Мери молча кивнула — казалось, она вот-вот расплачется. Слезы действуют на меня, но не тогда, когда у меня времени в обрез. А сейчас мне страшно не хватало времени. Потушив свет, я подошел к окну, открыл одну ставню и посмотрел в темноту. Ветер еще больше усилился, дождь бил в окно и ручьями стекал по стеклу. Но важнее всего было то, что небо на востоке посерело — приближался рассвет. Я закрыл ставню, зажег свет и посмотрел на уставшую девушку:
— Как вы считаете, смогут ли они сегодня полететь на Х-13?
— "Вертушки" могут летать практически в любую погоду. — Внезапно она встрепенулась:
— А кто сказал, что сегодня кто-то собирается лететь?
— Я говорю, — развивать свою мысль дальше я не стал. — Ну, а сейчас вы, может, скажете правду, почему вы пришли поговорить с Яблонски?
— "Скажете правду"?...
— Вы сказали, что у него доброе лицо. Может, и так, но это — чушь, а не причина.
— Понимаю. Я ничего не скрываю, правда. Это потому, что я очень тревожусь. Я слышала о нем кое-что, что позволило мне считать...
— Переходите к делу, — грубо перебил ее я.
— Вы знаете, что в библиотеке установлены подслушивающие устройства в...

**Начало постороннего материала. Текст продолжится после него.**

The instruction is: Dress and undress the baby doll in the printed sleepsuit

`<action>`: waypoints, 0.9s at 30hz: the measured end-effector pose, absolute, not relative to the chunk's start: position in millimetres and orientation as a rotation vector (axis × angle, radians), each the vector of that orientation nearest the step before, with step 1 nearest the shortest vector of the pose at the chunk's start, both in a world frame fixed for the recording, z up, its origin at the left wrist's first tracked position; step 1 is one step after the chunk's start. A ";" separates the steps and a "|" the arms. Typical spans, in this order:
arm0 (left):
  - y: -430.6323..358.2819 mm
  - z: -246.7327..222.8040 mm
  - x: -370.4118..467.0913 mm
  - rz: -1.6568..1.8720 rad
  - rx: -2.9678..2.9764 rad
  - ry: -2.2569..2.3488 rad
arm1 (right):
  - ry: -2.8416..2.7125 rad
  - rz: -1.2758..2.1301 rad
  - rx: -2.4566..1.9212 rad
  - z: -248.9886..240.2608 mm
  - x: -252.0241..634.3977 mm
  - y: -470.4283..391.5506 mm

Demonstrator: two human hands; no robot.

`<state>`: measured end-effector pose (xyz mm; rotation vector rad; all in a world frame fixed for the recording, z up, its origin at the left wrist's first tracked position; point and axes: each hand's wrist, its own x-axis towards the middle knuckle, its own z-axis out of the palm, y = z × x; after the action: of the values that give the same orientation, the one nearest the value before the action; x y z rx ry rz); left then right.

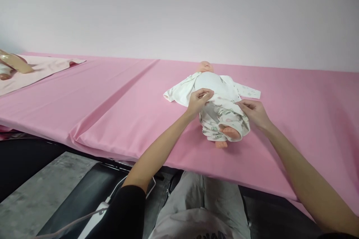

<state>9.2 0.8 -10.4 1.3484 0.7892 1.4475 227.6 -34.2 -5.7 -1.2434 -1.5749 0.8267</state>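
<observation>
Pinching the printed trousers (217, 114) at either side of the waist, the left hand (199, 101) and right hand (254, 112) flank a doll (211, 82) lying on the pink cloth (126, 119). Both feet (230, 132) show at the cuffs, so the legs seem in; the waist looks unsettled, the jacket (181, 89) (spread beneath) unfastened.

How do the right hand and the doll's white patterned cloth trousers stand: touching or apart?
Touching. The head view shows the right hand pinching the patterned trousers, with no gap between them.
</observation>
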 end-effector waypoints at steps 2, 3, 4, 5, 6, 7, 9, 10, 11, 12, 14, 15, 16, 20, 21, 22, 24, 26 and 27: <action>-7.2 -10.6 15.6 1.467 1.455 0.703 | -1.611 0.763 -1.272 4.3 225.7 -36.6; -10.7 -10.9 18.0 1.466 1.511 0.667 | -1.629 0.765 -1.280 9.8 224.2 -36.3; -13.7 -11.4 19.8 1.460 1.568 0.649 | -1.654 0.789 -1.282 15.7 222.0 -35.1; -16.2 -12.0 21.0 1.452 1.627 0.652 | -1.689 0.825 -1.283 21.7 218.7 -33.0; -18.0 -12.7 21.6 1.449 1.692 0.669 | -1.732 0.859 -1.279 27.9 214.4 -30.3; -19.3 -13.4 21.8 1.452 1.767 0.690 | -1.777 0.879 -1.268 33.9 209.1 -27.0; -20.2 -15.0 21.5 1.470 1.925 0.727 | -1.870 0.857 -1.242 44.8 197.1 -19.9; -20.0 -16.0 21.1 1.480 1.994 0.741 | -1.924 0.820 -1.241 49.2 191.1 -16.6; -19.6 -17.1 20.7 1.491 2.051 0.759 | -1.988 0.771 -1.253 52.6 185.9 -13.6; -18.9 -18.3 20.2 1.500 2.099 0.789 | -2.057 0.711 -1.281 54.9 181.5 -11.0; -17.6 -20.7 19.0 1.485 2.201 0.915 | -2.172 0.580 -1.362 56.5 176.3 -7.7; -17.1 -21.8 18.4 1.456 2.264 0.996 | -2.206 0.523 -1.397 56.2 175.5 -6.8; -16.8 -22.6 17.8 1.417 2.329 1.080 | -2.227 0.486 -1.427 55.4 175.8 -6.2; -18.2 -23.8 16.0 1.249 2.509 1.291 | -2.311 0.618 -1.491 55.9 186.0 -4.4; -18.9 -23.8 15.7 1.226 2.532 1.309 | -2.345 0.685 -1.494 57.8 189.8 -3.8; -19.5 -23.8 15.3 1.214 2.553 1.315 | -2.380 0.744 -1.491 60.3 193.8 -3.3; -20.2 -24.4 14.6 1.224 2.580 1.301 | -2.456 0.816 -1.482 65.6 201.2 -2.7; -19.7 -25.8 13.8 1.257 2.584 1.271 | -2.510 0.811 -1.491 69.6 207.0 -2.9; -19.1 -26.8 13.4 1.277 2.575 1.254 | -2.517 0.787 -1.503 70.7 209.2 -3.0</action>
<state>13.4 -19.1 -26.8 2.5752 1.2538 1.2766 209.2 -3.0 70.7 -1.5033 -2.5167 0.7870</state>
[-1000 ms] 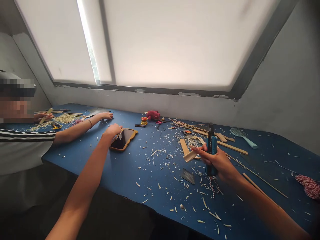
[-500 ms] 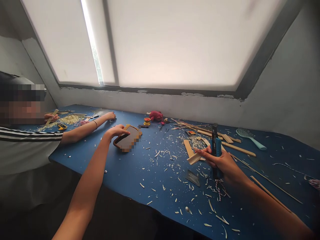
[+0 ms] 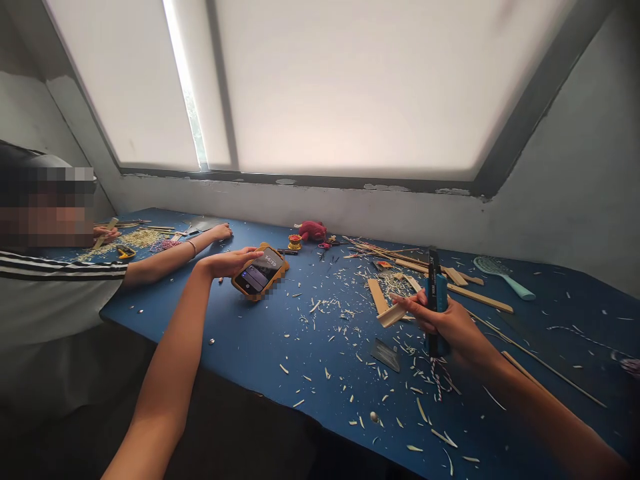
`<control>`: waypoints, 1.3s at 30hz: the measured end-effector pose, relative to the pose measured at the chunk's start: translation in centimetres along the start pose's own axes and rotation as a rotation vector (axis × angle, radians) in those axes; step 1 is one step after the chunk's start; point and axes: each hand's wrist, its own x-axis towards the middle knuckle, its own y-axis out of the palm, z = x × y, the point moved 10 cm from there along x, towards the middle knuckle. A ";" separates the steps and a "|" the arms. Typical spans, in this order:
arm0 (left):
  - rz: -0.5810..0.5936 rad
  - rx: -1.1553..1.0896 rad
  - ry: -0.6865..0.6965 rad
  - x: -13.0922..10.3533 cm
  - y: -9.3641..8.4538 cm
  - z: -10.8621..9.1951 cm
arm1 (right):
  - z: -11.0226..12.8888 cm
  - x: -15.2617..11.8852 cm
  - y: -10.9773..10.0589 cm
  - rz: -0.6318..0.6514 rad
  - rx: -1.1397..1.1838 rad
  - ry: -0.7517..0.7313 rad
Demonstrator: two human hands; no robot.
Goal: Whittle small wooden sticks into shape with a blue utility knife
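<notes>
My left hand (image 3: 230,263) grips a phone (image 3: 260,271) in a yellow-brown case by its upper left edge, tilted above the blue table (image 3: 320,347). The phone's screen is lit and shows the time. At the right, my right hand (image 3: 444,321) is closed around a teal and black utility knife (image 3: 436,287) standing nearly upright. The same hand's fingertips pinch a short pale bamboo strip (image 3: 391,316). Whether the knife's blade is out, I cannot tell. Behind the pinched strip lies another flat bamboo piece (image 3: 377,295).
Pale shavings and several bamboo strips (image 3: 480,298) litter the right side. A mint hairbrush (image 3: 520,291), a dark clear plastic piece (image 3: 385,355), a red plush toy (image 3: 313,231) and a small gold pot (image 3: 295,243) lie about. Another person's arm (image 3: 160,267) reaches in from the left.
The phone's dark screen has lit up, and my left hand has tilted the phone more toward me. My right hand, with the knife and bamboo strip, has hardly moved.
</notes>
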 end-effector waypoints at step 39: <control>0.229 -0.480 0.148 0.9 3.6 -1.5 | -0.9 0.2 0.4 0.031 0.014 0.029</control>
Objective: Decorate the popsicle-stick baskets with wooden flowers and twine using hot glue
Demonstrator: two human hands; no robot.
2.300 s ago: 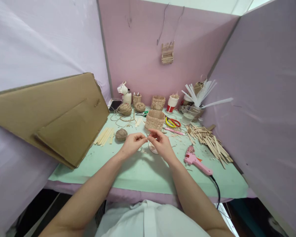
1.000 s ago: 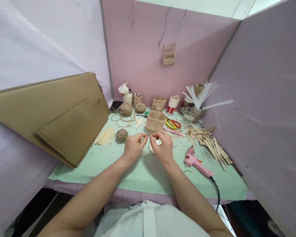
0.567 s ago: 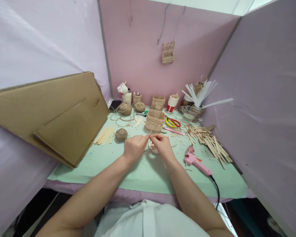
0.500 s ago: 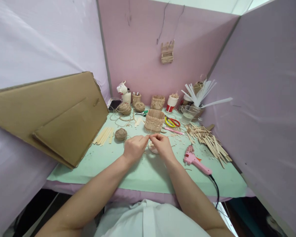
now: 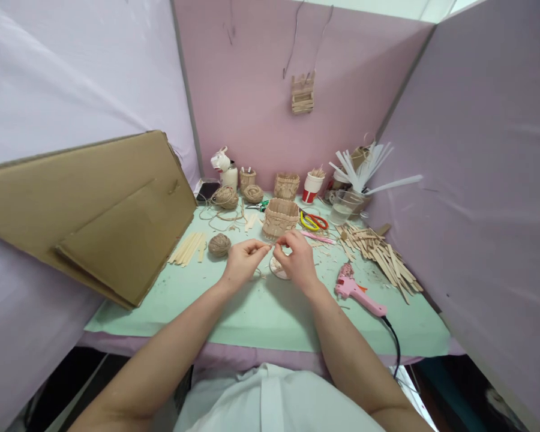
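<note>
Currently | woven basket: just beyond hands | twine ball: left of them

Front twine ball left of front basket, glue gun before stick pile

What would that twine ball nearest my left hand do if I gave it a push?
The twine ball would probably roll a little, since it looks nearly round and the table looks fairly flat. Its wound strands suggest it'd be light and slightly squashy.
</note>
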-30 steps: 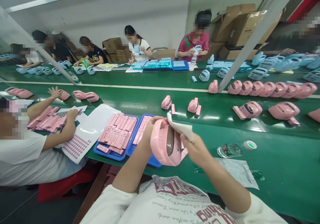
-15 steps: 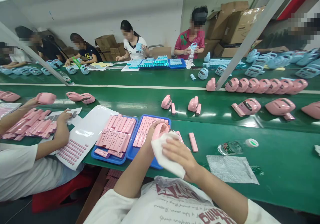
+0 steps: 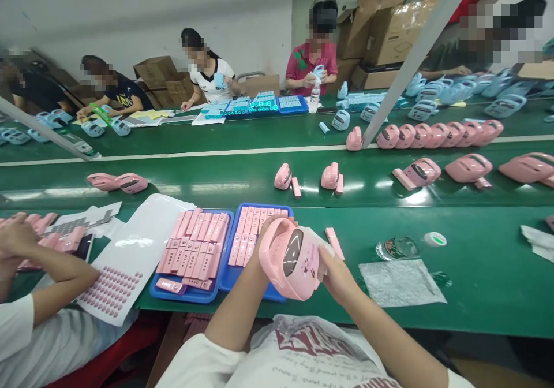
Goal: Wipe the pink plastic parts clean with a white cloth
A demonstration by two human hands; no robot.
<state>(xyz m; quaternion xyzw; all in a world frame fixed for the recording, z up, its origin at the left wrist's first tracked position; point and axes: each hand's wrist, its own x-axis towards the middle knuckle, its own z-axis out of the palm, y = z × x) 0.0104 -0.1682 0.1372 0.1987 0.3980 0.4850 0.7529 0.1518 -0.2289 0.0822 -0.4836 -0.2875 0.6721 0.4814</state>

— Я знаю о них, — терпеливо произнес я. — Схема установки мне не нужна.
На ее бледных щеках появился румянец:
— Извините. Я находилась в соседней комнате, где есть наушники, и, не знаю почему, надела их.
Я ухмыльнулся: попался, который кусался.
— В библиотеке Вайленд и Ройал говорили о Яблонски. Мне стало не до ухмылок.
— Они следили за ним в то утро, когда он поехал в Марбл-Спрингз.
Похоже, он пошел в магазин скобяных изделий, но они не знают — зачем.
Я мог бы рассказать — зачем: ему надо было купить веревку, изготовить дубликаты ключей и позвонить по телефону, но промолчал.
— Кажется, он провел в магазине полчаса, и тогда «хвост» пошел в магазин. Яблонски вышел, а «хвост» — нет. Он исчез. — Она слабо улыбнулась. — Похоже, Яблонски обслужил его.
Не улыбнувшись, я тихо спросил:
— Откуда они знают об этом? «Хвост» же не объявился?
— За ним послали три «хвоста». Двоих он не заметил.
Я устало кивнул:
— И что дальше?
— Яблонски пошел на почту. Я сама видела, как он входил туда. Мы в это время ехали с папой в полицию рассказать историю, на которой он настаивал: вы выбросили меня из машины, и я на попутных добралась до дома.
Кажется, он взял книжку бланков телеграмм, зашел в будку, а потом отправил телеграмму. Один из людей Вайленда дождался его ухода, взял книжку, оторвал верхний бланк и доставил его Вайленду. Насколько я поняла, Вайленд работал с ним каким-то порошком и лампами.